HCL Inside Out: Blocks, Data Types, Expressions

K
Kai··7 min read

The last two articles we wrote HCL by imitation: copying the syntax from examples and changing the values. That works, but once you need to write more complex expressions — a list of subnets generated automatically, a resource name assembled from several variables — you have to understand the language rather than guess. This article dissects HCL from the ground up: what a block is made of, what data types exist, how expressions work. We'll use terraform console to try each thing right on the spot, with no resource to create.

Goal

Be able to read any .tf file and know exactly what each line is: which part is a block, which is an argument, what type the value is, what the expression yields.

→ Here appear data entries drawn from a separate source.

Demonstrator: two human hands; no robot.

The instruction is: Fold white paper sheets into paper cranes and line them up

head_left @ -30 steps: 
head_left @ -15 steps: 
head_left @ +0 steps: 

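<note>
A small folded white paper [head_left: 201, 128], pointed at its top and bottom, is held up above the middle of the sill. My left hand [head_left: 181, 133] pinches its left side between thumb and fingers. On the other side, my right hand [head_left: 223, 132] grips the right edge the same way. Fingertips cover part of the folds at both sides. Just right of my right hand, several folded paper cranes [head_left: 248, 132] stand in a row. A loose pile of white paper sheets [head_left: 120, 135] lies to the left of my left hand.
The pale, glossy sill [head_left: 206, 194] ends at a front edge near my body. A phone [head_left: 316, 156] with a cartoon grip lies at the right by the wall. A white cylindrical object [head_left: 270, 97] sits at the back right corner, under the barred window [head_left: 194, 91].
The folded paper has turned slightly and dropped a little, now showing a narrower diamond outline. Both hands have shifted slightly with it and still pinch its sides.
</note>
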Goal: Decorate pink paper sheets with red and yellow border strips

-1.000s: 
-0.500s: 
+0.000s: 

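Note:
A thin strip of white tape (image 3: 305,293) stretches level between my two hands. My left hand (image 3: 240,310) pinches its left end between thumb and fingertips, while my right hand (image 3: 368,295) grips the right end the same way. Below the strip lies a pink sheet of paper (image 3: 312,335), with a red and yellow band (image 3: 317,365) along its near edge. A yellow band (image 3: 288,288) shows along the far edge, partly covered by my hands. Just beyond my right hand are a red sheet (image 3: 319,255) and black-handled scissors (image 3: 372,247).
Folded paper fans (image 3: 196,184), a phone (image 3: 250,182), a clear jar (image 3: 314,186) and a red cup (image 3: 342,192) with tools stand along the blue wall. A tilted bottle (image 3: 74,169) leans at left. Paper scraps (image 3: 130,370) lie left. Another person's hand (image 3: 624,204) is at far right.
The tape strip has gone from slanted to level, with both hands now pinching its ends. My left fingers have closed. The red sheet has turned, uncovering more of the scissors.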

Also grasp what the terraform{} block can declare beyond required_providers.

The three components of HCL syntax

HCL (HashiCorp Configuration Language) is built around two basic constructs: arguments and blocks.

An argument assigns a value to a name: region = "ap-southeast-1". Left of the = is an identifier, right of it is an expression. The docs define it succinctly: "an argument assigns a value to a particular name."

A block is a container for other content. It consists of a type (block type), zero or more labels, and a body inside curly braces. Take the resource from the last article and inspect each part:

resource  "aws_s3_bucket"  "first"  {
   │           │              │      └── body (block body)
   │           │              └───────── label 2: local name
   │           └──────────────────────── label 1: resource type
   └──────────────────────────────────── type: block kind

    bucket_prefix = "tf-series-bai2-"
    └── identifier ┘ └─ expression ─┘
    └──────────── argument ────────────┘

    tags = {                # a map value
      Project = "terraform-series"
    }
}

The number and meaning of labels depend on the block kind. resource needs two labels (resource type and local name). provider needs one ("aws"). terraform needs no labels. This is why Article 2 wrote resource "aws_s3_bucket" "first" with two strings: they aren't parameters, they're the block's identifying labels.

An identifier (argument name, block name, variable name) consists of letters, digits, underscores and hyphens, and must not start with a digit. Comments come in three kinds: # for a single line (the standard, recommended kind), // also single-line (but terraform fmt will change it to #), and /* */ for multiple lines.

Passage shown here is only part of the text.